#### SUPPLIED INFORMATION:
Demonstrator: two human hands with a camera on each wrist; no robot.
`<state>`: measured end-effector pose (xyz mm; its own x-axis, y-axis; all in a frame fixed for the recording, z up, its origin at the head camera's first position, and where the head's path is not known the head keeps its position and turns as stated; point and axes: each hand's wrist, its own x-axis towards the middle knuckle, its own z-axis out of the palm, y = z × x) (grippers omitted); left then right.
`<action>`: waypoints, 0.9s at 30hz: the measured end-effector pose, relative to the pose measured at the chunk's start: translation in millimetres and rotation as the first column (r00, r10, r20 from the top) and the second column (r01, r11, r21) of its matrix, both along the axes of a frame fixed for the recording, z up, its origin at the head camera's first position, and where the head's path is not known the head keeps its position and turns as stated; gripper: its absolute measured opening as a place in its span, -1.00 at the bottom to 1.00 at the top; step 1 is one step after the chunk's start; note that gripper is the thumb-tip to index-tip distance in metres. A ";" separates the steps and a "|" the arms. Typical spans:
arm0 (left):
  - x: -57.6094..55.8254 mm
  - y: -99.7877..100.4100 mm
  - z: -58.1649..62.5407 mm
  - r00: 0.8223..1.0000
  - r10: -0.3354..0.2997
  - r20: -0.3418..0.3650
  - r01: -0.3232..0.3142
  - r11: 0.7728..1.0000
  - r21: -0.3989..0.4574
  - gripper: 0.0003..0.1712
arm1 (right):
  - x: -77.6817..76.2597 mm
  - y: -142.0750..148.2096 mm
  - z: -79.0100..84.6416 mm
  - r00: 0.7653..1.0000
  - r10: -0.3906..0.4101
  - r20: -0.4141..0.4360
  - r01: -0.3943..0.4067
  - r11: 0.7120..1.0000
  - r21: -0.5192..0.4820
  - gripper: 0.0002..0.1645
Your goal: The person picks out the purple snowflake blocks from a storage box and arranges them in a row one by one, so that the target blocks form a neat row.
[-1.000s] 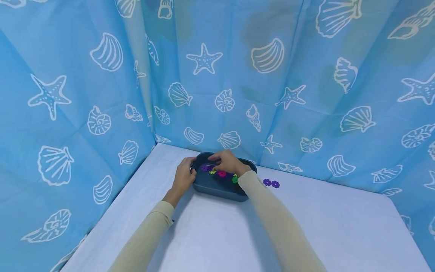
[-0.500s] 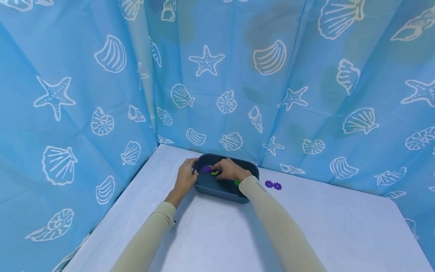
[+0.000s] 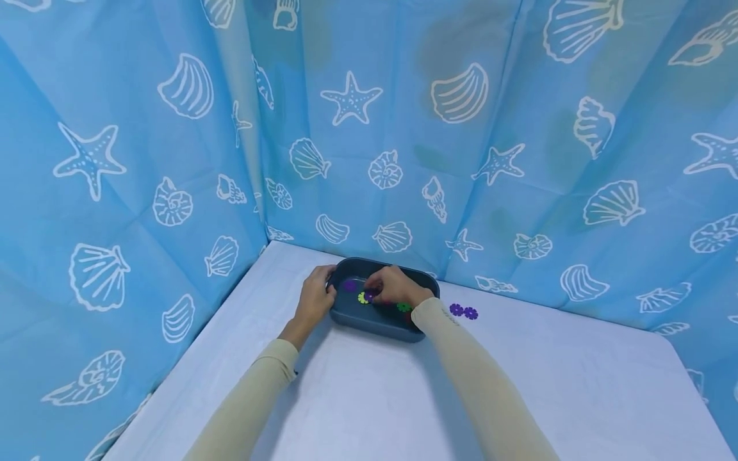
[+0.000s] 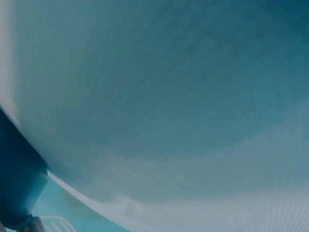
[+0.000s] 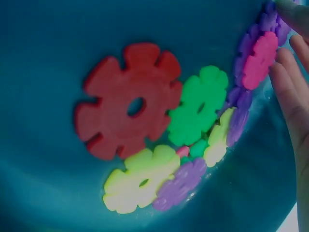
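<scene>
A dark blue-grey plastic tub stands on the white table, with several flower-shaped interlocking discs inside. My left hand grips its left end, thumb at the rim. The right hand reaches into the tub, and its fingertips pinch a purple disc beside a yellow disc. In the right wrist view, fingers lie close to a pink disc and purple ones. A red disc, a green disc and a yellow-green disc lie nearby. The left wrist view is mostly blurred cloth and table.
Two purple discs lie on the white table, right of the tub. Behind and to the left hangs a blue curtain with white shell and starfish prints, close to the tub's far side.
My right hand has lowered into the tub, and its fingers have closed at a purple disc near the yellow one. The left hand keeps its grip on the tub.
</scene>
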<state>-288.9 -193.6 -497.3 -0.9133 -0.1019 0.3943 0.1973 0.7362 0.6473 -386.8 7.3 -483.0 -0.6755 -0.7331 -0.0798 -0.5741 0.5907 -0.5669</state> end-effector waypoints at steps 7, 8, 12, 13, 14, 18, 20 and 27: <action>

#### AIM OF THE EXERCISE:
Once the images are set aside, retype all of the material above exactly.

#### EXERCISE RESULT:
Demonstrator: two human hands with a camera on each wrist; no robot.
`<state>`: measured end-effector pose (xyz mm; its own x-axis, y-axis; all in a frame fixed for the recording, z up, its origin at the head camera's first position, and where the head's path is not known the head keeps its position and turns as stated; point and axes: each hand's wrist, its own x-axis towards the middle knuckle, its own z-axis out of the palm, y = z × x) (grippers omitted); left then right.
`<action>`: waypoints, 0.9s at 30hz: the measured end-effector pose, relative to the pose measured at the chunk's start: translation in millimetres and rotation as the first column (r00, r10, r20 from the top) and the second column (r01, r11, r21) of its matrix, both along the axes of a frame fixed for the recording, z up, its origin at the head camera's first position, and where the head's path is not known the head keeps its position and turns as stated; gripper: its absolute measured opening as a place in its span, -1.00 at the bottom to 1.00 at the top; step 1 is one step after the chunk's start; note that gripper is the thumb-tip to index-tip distance in metres. A ";" separates the steps and a "|" the arms. Typical spans:
arm0 (left):
  - x: -57.6094..55.8254 mm
  - y: -99.7877..100.4100 mm
  - z: -58.1649..62.5407 mm
  - r00: 0.8223..1.0000
  - r10: -0.3354..0.2997
  - r20: -0.3418..0.3650
  - r01: -0.3232..0.3142
  - r11: 0.7728..1.0000
  - r21: -0.3989..0.4574
  - gripper: 0.0003..0.1712
arm1 (right):
  - x: -77.6817..76.2597 mm
  - y: -142.0750..148.2096 mm
  - z: -79.0100..84.6416 mm
  - r00: 0.7653..1.0000
  - r10: -0.3906..0.4101
  - r20: -0.4141..0.4360
  - r01: -0.3943..0.4067
  - r11: 0.7120..1.0000
  - r21: -0.5192..0.4820
  - gripper: 0.0002..0.1645
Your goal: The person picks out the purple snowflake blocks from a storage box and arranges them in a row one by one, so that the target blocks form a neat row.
[-1.000s] 
[-0.500s] 
[+0.000s] 
[+0.000s] 
[+0.000s] 
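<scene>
A dark blue-grey plastic tub stands on the white table, with several flower-shaped interlocking discs inside. My left hand grips its left end, thumb at the rim. The right hand reaches into the tub, and its fingertips pinch a purple disc beside a yellow disc. In the right wrist view, fingers lie close to a pink disc and purple ones. A red disc, a green disc and a yellow-green disc lie nearby. The left wrist view is mostly blurred cloth and table.
Two purple discs lie on the white table, right of the tub. Behind and to the left hangs a blue curtain with white shell and starfish prints, close to the tub's far side.
My right hand has lowered into the tub, and its fingers have closed at a purple disc near the yellow one. The left hand keeps its grip on the tub.
</scene>
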<state>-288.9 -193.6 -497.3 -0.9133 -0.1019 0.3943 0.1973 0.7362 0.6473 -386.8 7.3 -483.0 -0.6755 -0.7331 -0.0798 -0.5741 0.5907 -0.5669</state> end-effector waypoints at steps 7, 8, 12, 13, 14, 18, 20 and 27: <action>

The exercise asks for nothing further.